Your car has blind spots that must be carefully monitored to minimise the risk of collision. Blind spots are parts of the road you cannot see by looking through your windscreen, rear-view mirror, or door mirrors as you typically sit in the car. They can be caused by parts of the bodywork that obscure your view, the angle of the mirrors, or both. Blind spots can be big enough to conceal other vehicles, bikes, pedestrians, and many other hazards.
Blind spot example
Imagine your car is in lane one of a three lane motorway. A van is following immediately behind so you see it in your rear-view mirror. It now moves into the second lane to overtake. At this point, the van is forty metres back so you can see it in the right door mirror. However, it now pulls alongside your car so you cannot see it in any mirror. This means it’s in a blind spot.
You now want to move into lane two so you check the rear-view mirror. You cannot see the van. You check the door mirror, too. Again, no sign of the van. On this basis, you conclude it is safe to switch lane – but it is not. The van is still on your car’s right. As you move, the van driver has to swerve to avoid a crash.
Note your car’s blind spots
Simple steps make blind spots less of a problem.
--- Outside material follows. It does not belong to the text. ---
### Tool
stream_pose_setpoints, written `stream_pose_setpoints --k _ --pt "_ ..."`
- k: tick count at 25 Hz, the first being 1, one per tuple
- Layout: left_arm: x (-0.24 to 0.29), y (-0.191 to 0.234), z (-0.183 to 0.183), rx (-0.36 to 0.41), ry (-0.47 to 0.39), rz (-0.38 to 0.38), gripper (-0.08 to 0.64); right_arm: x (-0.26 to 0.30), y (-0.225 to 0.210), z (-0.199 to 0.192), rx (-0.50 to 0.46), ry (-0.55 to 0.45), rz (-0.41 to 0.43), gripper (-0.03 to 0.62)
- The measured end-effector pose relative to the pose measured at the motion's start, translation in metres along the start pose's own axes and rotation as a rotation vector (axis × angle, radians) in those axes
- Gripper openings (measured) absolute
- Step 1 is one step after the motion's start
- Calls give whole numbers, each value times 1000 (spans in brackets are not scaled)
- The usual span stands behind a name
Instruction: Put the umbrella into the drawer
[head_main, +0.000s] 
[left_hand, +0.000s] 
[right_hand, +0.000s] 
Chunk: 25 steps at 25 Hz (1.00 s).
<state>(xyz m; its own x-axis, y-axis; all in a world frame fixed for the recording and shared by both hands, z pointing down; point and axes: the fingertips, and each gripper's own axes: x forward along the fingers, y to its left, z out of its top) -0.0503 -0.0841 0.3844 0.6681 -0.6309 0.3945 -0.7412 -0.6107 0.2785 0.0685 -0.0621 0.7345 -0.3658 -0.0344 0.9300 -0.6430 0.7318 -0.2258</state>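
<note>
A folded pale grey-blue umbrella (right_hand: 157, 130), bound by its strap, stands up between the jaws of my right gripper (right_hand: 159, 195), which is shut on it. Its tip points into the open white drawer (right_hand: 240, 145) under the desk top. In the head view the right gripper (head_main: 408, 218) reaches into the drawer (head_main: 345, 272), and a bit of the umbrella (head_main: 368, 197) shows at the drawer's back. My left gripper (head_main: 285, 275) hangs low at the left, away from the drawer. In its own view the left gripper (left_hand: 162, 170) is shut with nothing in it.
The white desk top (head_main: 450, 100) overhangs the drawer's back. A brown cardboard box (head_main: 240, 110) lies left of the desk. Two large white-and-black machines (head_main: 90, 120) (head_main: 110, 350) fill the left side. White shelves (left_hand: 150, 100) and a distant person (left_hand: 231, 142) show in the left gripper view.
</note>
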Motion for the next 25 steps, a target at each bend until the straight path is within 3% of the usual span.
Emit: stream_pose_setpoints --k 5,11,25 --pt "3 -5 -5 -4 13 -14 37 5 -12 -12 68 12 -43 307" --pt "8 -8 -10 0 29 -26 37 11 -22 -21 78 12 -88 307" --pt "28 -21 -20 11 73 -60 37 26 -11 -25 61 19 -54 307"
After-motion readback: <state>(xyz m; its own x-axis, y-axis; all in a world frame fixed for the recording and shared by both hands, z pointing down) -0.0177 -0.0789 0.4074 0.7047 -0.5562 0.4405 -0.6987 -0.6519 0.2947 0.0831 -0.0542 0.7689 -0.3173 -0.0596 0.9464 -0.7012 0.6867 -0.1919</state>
The first is to sit in your car while it is parked then look forward, backward left, and right to locate its blind spots. Around the front and rear pillars, for instance. You then know to pay particular attention to these areas once you start driving. Additionally, minimise the blind spots by optimising the position of the mirrors.
How to check blind spots
On the move, the best way to check your car’s blind spot is to simply turn your head and look over your shoulder. Try not to turn your body, though. If your body turns, you are more likely to accidentality tug on the steering wheel and knock the car off line.
Blind spot monitor
Many vehicles have a blind spot monitor to further minimise the risk of collision. Sensors in the mirror can recognise a vehicles presence so there is a warning light in the door mirror. As a further warning, the light flashes if you indicate a change of direction. Once the car has overtaken the light goes out.